JULY . 2018

路地裏問答

 新幹線の建設工事発注を巡る、大手ゼネコンの談合が摘発されたことは記憶に新しいが、それを受けてか公正取引委員会は、昨年12月に行った全国の発注機関を対象とした官製談合防止に関する実態調査の結果を、この6月に発表した。受注者側である建設業界は、公共事業批判を再燃させないためにも、この調査結果を厳粛に受け止めるべきだろう。

 公取委の発表によると、過去10年間で官制談合が発覚した発注機関は81団体で、防止策としては、国、都道府県、政令市の70%以上が、発注部署に同じ職員を配置しないなどの対策を行っていることが分かった。ただ、人口が5万人未満の地方自治体では、人員に余裕がないためか、20%程度に止まっているという。

 建設事業は、規格品を量産するメーカーの生産行為と異なり、全てがオーダーメイドであるから、本来は適切な技術を持った企業を選別し、実勢価格に見合った適正価格で指名発注すべきであるが、財源が公費である以上は、公正取引のため一般競争入札は必須でもある。したがって、談合行為はそうした公費たる国富を私物化する行為であるため、社会の視線は厳しい。

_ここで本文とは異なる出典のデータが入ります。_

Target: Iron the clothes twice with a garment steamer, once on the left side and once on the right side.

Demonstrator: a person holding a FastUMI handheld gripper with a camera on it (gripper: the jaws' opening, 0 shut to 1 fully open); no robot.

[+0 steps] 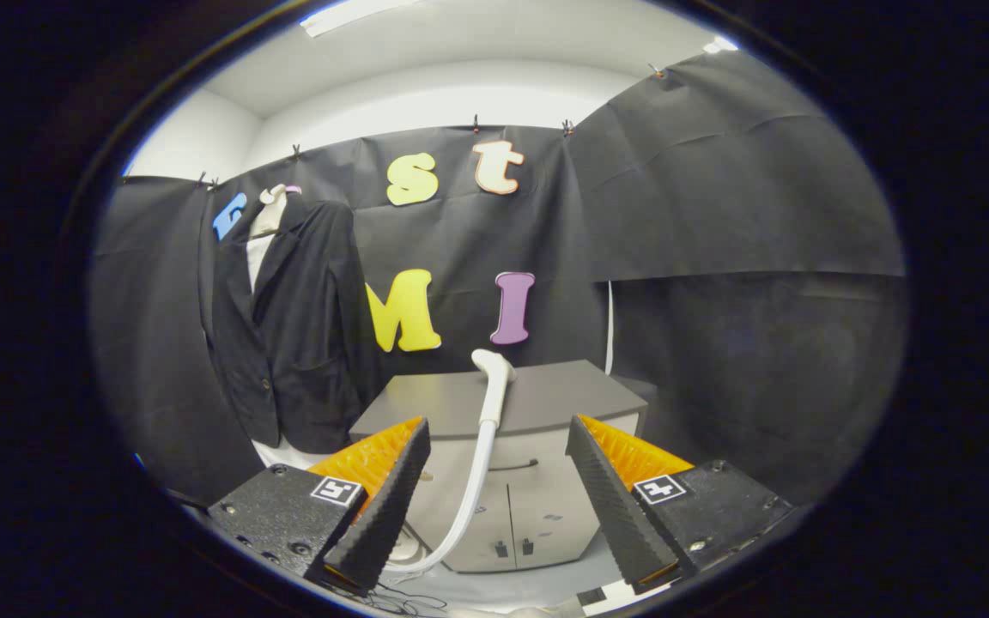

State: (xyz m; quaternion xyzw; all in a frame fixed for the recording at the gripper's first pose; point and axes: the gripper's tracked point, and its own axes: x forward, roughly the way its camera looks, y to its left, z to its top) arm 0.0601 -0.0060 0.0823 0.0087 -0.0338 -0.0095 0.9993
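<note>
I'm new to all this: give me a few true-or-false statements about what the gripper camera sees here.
1. The gripper is open, with nothing held. True.
2. The steamer head stands between and beyond the fingers, against the grey cabinet. True.
3. The dark jacket lies folded on the cabinet. False: it hangs against the booth's wall, left of the cabinet.
4. The fingers are clamped on the steamer's hose. False: they stand apart either side of it, without pressing on it.
5. The cabinet doors stand open. False: they are closed.
</note>
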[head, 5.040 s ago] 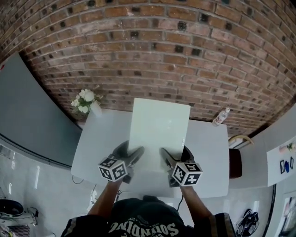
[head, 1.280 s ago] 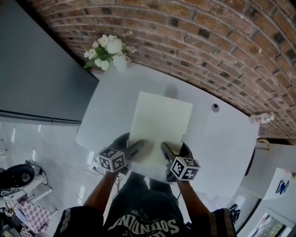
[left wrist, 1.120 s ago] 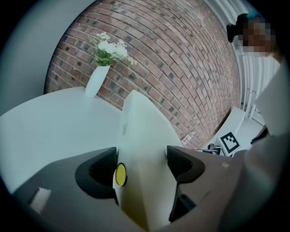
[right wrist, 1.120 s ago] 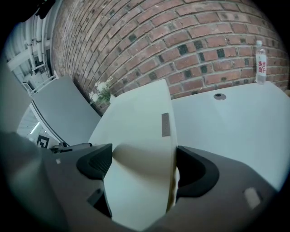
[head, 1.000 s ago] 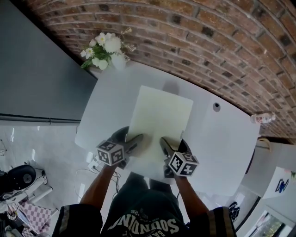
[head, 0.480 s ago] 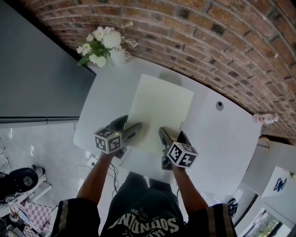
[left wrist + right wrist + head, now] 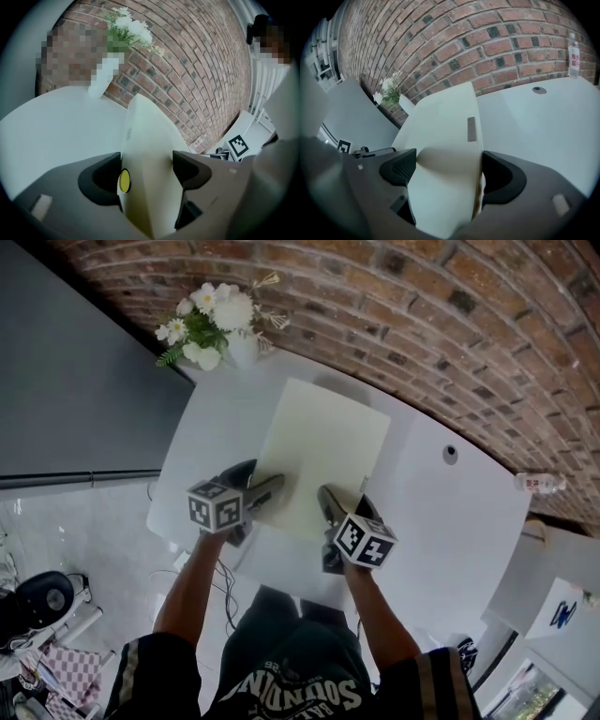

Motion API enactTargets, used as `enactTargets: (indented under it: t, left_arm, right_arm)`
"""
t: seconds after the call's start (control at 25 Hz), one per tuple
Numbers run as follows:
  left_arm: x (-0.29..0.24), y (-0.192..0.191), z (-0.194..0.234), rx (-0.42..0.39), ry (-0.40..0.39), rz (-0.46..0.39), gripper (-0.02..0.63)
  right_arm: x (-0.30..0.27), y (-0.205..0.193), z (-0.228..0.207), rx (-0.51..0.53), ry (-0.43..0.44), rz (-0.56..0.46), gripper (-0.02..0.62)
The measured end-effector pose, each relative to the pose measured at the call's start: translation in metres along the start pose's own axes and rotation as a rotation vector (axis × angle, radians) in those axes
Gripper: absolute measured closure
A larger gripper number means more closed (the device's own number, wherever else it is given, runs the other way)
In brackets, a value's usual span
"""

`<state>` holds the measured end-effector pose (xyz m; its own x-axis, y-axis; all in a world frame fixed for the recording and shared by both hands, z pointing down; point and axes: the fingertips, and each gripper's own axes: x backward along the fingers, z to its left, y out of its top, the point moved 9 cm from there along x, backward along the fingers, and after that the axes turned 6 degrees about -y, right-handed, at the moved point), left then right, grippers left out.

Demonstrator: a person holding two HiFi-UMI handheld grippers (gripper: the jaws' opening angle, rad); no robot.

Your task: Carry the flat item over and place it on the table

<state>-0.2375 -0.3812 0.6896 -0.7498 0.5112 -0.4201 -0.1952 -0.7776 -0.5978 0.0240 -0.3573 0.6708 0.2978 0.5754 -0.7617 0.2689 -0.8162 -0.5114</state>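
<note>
Board (image 7: 323, 451) now further over tabletop (image 7: 450, 512) than before, stretching ahead of my left tongs (image 7: 265, 493) and right tongs (image 7: 328, 505), both clamped on it.

A red-brown brick wall with pale mortar (image 7: 450, 296) runs across the top. At its foot, to the left, a bunch of white flowers with green leaves (image 7: 211, 317) stands in a white vase (image 7: 242, 348). Far to the right, a clear plastic bottle with a red-printed label (image 7: 539, 484) stands close to the bricks. A flat grey panel (image 7: 66, 381) fills the left side above a glossy white tiled floor (image 7: 84, 531), where a round black object (image 7: 37, 601) and a checked cloth (image 7: 52, 681) lie.
</note>
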Motion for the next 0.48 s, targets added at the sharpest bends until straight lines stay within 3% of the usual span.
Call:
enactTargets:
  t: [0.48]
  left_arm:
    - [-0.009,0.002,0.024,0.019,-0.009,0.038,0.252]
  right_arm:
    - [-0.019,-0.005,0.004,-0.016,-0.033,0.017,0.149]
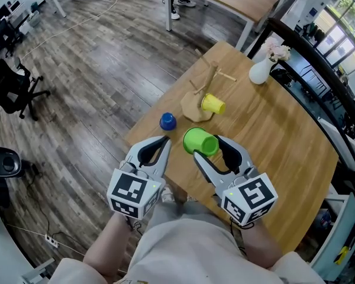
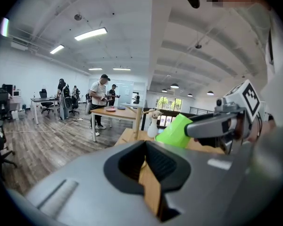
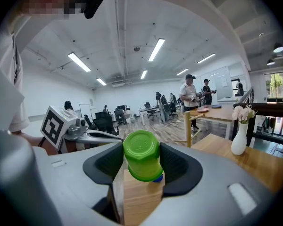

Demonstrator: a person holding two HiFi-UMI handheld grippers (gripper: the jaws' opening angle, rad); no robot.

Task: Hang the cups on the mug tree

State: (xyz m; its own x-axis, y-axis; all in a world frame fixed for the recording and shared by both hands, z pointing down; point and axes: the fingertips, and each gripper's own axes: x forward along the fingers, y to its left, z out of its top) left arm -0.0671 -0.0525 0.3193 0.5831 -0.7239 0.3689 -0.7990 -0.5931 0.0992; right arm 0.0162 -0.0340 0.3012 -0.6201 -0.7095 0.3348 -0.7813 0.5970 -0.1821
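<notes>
Landmark: the mug tree [image 1: 208, 84] stands upright on the wooden table [image 1: 272, 135].
Right gripper [image 1: 208, 147]: on the person's side of the mug tree and well apart from it. It points toward the tree, with its marker cube back toward the person's body.
Right jaws: clamped on the sides of the green cup [image 1: 196, 139].
Green cup: tilted and carried above the table edge, between the mug tree and the person. Its closed end faces back along the gripper.
Left gripper [image 1: 167, 139]: level with the right one, to the tree's near left, and angled inward toward it.
Left jaws: drawn together on nothing, with a thin strip of tabletop showing between the pads.
Yellow cup [image 1: 213, 104]: hung on the tree's near side.
Blue cup [image 1: 167, 121]: on the table, near the tree's base on the left.
White vase [image 1: 260, 71]: beyond the tree, to its right.
</notes>
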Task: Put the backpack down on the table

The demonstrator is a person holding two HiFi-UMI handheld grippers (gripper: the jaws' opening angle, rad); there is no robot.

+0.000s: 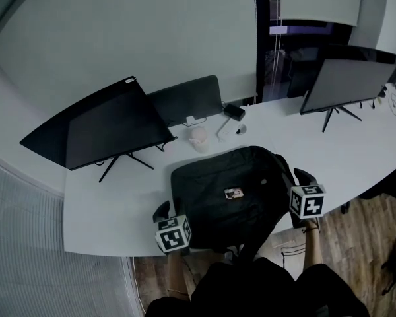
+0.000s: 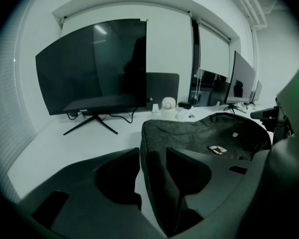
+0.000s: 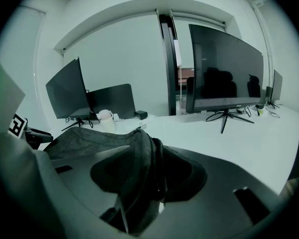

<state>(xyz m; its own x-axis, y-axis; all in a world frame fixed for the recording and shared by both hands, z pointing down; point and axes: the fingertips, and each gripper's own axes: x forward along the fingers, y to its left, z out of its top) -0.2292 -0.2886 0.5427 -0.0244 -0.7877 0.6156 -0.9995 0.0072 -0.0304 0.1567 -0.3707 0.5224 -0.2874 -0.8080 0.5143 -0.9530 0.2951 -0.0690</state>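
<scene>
Gripping a dark backpack from either side, a person works it onto a white table with two hand-held tools. The left gripper is clamped on a fold of grey fabric at the bag's near left corner. The right gripper pinches a bunched fold and strap on the bag's right flank. The bag lies broad face up, close to the table's front edge and about midway along it, with a small label showing near its centre. One strap appears to trail over the front edge toward the person. Holding the soft bag at opposite sides seems meant to keep it spread and level, rather than letting it slump into a heap. Most of its body looks to be resting on the table already, though whether the near corners are raised off the surface cannot be told. It sits well apart from the monitor toward the back left corner and from a second screen toward the back right (their splayed stands leave the middle of the table free). A small white object stands just beyond the bag's far edge. What seems left is to settle the corners and let go.
</scene>
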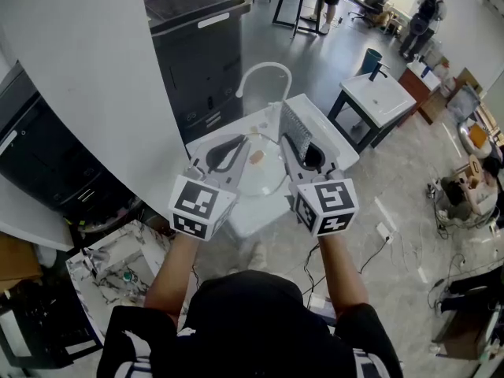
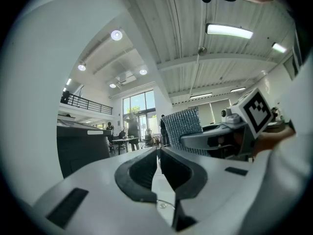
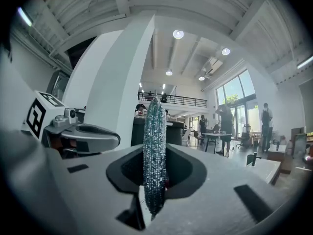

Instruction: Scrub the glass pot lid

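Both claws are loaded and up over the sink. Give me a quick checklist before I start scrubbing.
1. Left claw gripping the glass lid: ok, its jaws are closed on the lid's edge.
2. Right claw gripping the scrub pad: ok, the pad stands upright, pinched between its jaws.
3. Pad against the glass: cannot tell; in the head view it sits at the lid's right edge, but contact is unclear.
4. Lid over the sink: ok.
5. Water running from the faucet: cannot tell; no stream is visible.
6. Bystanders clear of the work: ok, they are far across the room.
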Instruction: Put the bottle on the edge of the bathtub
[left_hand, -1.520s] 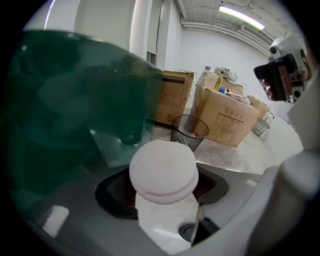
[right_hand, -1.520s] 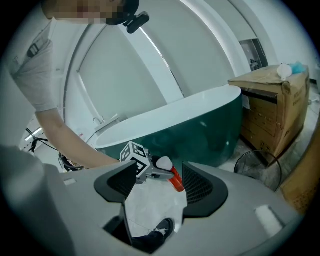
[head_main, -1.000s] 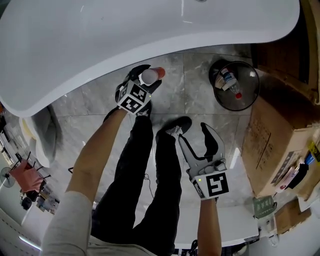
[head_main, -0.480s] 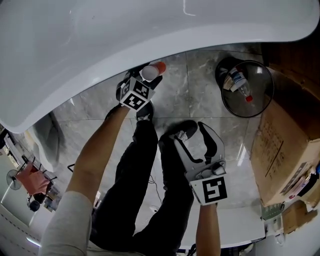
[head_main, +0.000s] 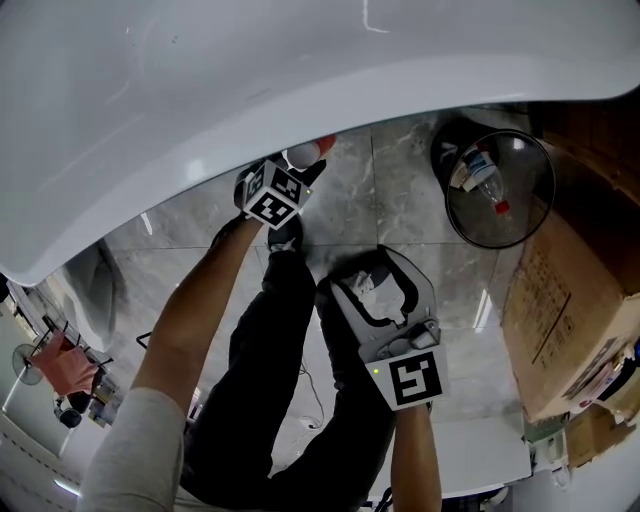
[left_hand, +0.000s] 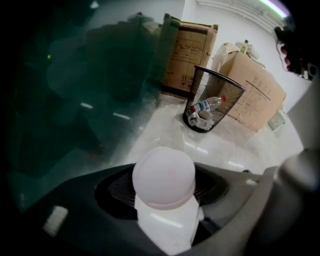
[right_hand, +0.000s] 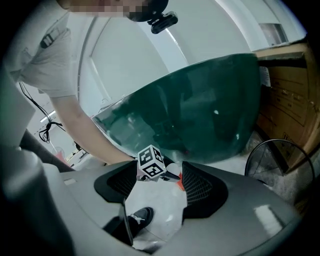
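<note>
A bottle (head_main: 303, 153) with a pale rounded cap and an orange part sits in my left gripper (head_main: 298, 165), low beside the white bathtub (head_main: 250, 80); the tub's rim partly overhangs it. In the left gripper view the cap (left_hand: 163, 175) fills the space between the two dark jaws of the left gripper (left_hand: 165, 192), which are shut on the white body. The tub's outer wall (left_hand: 75, 100) looks dark and glossy there. My right gripper (head_main: 378, 285) hangs open and empty over the person's shoe. Between the right gripper's (right_hand: 160, 195) pads I see the floor and the left gripper's marker cube (right_hand: 151, 162).
A black wire waste basket (head_main: 495, 190) holding a plastic bottle stands on the grey marble floor at the right, also seen as a basket (left_hand: 212, 100) ahead of the left gripper. Cardboard boxes (head_main: 570, 310) line the right side. The person's dark-trousered legs (head_main: 290, 340) stand below the grippers.
Both grippers have sunk toward the floor. The left one, still gripping the bottle, now sits under the tub's overhanging rim. The right one has shifted left over the shoe.
</note>
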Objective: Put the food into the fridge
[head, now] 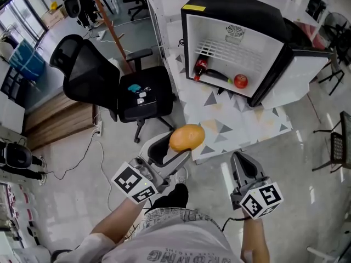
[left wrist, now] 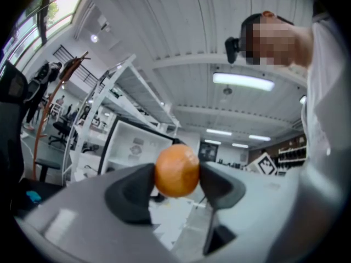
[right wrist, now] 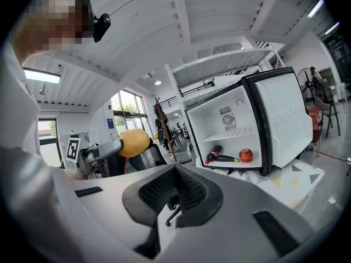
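My left gripper (head: 182,142) is shut on an orange (head: 186,138), which is pinched between both pads (left wrist: 176,171) and held above the floor. It also shows at the left of the right gripper view, as a yellowish orange (right wrist: 134,142). Ahead stands a small black fridge (head: 236,7) with its door swung open to the right. On its floor lie a cola bottle (head: 201,68), a dark long vegetable (head: 219,76) and a red apple (head: 240,81). My right gripper (head: 242,164) is shut with nothing in it; its pads (right wrist: 189,188) meet.
A black office chair (head: 88,70) with a blue item on its seat (head: 134,87) stands left of the fridge. A patterned mat (head: 241,122) lies under and in front of the fridge. The open white door (head: 307,78) juts out at the right. A cable (head: 82,158) trails across the floor.
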`<state>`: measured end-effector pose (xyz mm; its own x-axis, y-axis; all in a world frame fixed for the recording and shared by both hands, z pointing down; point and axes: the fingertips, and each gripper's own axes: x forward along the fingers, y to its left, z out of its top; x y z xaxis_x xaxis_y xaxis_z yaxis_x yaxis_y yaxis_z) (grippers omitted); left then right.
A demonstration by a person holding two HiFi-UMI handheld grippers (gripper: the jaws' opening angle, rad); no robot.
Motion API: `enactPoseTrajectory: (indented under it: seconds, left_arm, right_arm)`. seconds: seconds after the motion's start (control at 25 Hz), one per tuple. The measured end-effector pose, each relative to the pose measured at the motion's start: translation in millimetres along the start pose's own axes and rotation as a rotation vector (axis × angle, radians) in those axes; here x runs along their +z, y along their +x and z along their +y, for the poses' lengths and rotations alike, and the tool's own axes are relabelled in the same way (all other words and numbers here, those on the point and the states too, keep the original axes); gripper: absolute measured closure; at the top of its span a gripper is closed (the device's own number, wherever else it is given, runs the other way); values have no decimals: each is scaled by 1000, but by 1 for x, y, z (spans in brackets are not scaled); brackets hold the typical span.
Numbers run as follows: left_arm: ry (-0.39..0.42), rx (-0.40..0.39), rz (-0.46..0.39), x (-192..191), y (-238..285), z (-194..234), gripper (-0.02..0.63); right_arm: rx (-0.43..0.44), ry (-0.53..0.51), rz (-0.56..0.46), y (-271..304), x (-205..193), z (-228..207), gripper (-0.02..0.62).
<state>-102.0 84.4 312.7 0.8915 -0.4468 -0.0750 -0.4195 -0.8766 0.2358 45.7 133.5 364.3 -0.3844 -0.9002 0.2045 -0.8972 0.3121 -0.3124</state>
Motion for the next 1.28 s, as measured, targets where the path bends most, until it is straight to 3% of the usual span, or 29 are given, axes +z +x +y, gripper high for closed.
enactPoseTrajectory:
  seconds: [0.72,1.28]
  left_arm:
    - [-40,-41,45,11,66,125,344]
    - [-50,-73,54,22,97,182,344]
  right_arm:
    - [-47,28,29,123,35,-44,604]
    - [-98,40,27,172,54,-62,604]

 建設業界は、ここでかつて小泉政権から民主政権までの下で、国や全国自治体が公共事業予算を大幅に削減し続けた過去の苦しい体験を思い出して欲しい。予算削減の原因となった公共事業批判は、なぜ起こったのか。政権としての政策的思惑もあっただろうが、最大の要因は、全国で談合行為への摘発が相次いだことが切っ掛けだろう。

 バブル崩壊を受けて、政府も自治体もデフレスパイラルを避けるべく、マクロ政策として所得再分配に貢献する公共事業を続けていたが、建設業界は工事件数が減少傾向にある動勢から将来展望を懸念し、談合で保身を図った上に、発注者側が期待する所得再分配には背を向け、経営資源として私物化する傾向が見られたのである。公費の社会的循環が発生することなく、建設業界で止まってしまったのでは、景気対策の意味はなくなる。これでは国民が怒るのも無理はない。

 民主政権では「コンクリートから人へ」のスローガンが掲げられた。これは、まさに公共事業から福祉へと、政策のシフト変更を示すシンボリックなスローガンである。こうした小泉政権から民主政権までの長期にわたる政策転換が、どれほど建設業界に打撃を与え、惨状を呈したか。

 幸いにして、安倍政権への政権交代により、公共事業は景気対策として掲げたアベノミクス第二の矢に規定され、保護されることになった。これによって、建設業界は未曾有の業績回復を果たした。しかも、相次ぐ震災から国土強靱化法が制定され、公共投資は今後とも政府によって保証されている。世界の投資家にとっても、これほど手堅い資金市場はないだろう。

 建設業界はこれに気を緩めたり、甘えてはならない。公共投資は、単に国土の安全度を高める本来の目的だけでなく、所得再分配政策としての側面を併せ持っている。ここでかつてのように、私物化する徴候を見せてしまえば、かつての公共事業批判が再燃する懸念も生じる。公共投資は人々の生命や財産とともに、経済も守る。まさに、多面的な意味で「コンクリートが人を守る」のである。